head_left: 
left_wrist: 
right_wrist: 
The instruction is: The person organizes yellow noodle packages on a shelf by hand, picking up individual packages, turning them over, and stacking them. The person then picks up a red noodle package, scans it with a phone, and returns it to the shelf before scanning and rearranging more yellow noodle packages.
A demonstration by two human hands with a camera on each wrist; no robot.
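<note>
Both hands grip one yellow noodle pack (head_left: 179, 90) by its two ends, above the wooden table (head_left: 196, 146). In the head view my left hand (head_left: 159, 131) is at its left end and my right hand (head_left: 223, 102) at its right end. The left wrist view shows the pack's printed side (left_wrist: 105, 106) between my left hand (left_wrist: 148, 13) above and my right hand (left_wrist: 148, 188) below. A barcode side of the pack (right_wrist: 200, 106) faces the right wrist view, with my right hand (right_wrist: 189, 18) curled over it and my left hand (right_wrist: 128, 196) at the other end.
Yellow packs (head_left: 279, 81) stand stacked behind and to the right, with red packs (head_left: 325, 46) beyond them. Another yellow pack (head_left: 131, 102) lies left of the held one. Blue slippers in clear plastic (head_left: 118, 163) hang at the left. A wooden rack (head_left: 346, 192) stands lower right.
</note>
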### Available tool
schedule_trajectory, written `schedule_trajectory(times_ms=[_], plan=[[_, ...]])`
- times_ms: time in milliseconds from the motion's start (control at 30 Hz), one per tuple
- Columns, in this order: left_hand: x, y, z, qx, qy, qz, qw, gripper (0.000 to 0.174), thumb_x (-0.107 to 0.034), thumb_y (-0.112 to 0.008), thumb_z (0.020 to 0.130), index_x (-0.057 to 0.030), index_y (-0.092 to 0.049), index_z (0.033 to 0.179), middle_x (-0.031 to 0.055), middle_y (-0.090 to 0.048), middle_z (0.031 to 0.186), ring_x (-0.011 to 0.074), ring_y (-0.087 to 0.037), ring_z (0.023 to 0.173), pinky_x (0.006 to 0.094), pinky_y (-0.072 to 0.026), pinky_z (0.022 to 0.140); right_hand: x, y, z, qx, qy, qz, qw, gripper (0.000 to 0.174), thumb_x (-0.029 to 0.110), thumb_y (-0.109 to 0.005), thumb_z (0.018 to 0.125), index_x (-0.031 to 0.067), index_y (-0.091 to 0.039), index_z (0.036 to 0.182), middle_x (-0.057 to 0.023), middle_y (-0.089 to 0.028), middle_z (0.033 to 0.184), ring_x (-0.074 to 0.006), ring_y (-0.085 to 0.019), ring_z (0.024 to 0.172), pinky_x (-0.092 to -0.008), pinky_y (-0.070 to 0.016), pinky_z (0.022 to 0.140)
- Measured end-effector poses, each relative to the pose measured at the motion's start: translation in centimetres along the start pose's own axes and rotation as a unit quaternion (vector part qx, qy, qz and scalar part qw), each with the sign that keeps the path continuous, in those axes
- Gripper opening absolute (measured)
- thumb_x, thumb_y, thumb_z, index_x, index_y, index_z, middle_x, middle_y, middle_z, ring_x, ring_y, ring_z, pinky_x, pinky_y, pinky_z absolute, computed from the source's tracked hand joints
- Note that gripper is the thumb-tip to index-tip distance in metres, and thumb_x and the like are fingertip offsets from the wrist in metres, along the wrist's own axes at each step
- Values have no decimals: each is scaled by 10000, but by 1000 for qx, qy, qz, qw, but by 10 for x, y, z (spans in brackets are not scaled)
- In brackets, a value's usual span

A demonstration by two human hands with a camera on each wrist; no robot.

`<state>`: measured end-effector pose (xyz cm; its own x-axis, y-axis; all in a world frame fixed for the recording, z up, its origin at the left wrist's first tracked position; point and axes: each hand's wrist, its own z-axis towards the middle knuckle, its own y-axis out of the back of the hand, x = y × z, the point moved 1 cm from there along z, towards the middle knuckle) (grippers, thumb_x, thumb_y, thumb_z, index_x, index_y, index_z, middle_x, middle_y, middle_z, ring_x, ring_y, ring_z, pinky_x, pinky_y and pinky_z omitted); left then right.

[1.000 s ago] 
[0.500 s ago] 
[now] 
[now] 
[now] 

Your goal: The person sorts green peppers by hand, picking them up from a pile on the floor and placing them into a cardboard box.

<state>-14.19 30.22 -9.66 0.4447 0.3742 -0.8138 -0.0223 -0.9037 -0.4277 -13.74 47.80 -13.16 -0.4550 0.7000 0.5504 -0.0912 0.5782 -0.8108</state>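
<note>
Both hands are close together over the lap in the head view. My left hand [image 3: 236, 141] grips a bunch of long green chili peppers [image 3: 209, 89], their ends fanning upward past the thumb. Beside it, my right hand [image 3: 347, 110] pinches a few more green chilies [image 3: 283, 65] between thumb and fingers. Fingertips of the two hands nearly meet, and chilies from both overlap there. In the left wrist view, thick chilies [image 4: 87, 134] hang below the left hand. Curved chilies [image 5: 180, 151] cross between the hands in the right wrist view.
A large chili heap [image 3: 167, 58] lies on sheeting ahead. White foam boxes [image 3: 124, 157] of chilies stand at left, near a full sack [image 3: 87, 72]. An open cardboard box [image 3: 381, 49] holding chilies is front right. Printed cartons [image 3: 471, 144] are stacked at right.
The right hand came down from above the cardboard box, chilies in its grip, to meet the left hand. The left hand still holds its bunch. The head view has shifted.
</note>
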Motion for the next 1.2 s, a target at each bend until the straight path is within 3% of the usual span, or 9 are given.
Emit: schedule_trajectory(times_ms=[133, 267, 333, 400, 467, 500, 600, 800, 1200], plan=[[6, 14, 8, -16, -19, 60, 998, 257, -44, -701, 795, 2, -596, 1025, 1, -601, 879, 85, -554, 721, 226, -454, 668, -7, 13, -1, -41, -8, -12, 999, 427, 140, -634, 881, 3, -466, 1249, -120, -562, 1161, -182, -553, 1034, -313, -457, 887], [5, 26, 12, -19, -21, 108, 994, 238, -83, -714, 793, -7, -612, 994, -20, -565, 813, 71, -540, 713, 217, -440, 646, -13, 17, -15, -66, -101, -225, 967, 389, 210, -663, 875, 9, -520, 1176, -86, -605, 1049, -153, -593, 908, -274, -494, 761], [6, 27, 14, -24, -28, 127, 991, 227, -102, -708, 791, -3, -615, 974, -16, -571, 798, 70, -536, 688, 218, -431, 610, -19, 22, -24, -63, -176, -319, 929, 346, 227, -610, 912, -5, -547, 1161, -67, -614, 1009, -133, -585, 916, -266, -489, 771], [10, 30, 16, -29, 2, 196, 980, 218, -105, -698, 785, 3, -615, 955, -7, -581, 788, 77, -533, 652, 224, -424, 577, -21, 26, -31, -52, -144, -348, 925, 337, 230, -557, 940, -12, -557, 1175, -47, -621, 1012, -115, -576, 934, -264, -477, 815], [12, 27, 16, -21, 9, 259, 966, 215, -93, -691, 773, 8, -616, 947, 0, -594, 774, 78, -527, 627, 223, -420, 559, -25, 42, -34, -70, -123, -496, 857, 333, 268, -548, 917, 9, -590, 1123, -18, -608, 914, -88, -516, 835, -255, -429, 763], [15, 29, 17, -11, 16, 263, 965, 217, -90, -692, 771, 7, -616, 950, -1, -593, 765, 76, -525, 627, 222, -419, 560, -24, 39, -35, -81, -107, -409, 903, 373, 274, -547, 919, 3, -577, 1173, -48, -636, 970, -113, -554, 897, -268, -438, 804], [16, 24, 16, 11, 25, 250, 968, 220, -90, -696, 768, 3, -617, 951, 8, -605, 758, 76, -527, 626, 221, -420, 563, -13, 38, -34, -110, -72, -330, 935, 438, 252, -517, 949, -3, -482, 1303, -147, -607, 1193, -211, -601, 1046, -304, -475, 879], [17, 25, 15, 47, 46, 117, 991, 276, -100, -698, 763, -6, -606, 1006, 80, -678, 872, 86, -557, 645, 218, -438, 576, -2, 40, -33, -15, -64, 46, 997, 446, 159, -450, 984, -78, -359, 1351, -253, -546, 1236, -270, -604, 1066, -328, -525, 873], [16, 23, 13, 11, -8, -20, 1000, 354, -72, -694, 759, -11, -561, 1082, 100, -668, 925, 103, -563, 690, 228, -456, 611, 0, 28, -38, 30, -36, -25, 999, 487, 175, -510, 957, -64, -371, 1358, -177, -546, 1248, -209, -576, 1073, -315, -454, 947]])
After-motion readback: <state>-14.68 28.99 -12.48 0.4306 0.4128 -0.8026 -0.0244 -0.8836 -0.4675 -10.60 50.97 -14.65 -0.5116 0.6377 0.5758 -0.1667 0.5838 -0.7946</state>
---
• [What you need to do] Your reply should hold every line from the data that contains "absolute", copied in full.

• [Task result]
- Gripper opening absolute (measured)
- thumb_x, thumb_y, thumb_z, index_x, index_y, index_z, middle_x, middle_y, middle_z, ring_x, ring_y, ring_z, pinky_x, pinky_y, pinky_z absolute, computed from the source's tracked hand joints

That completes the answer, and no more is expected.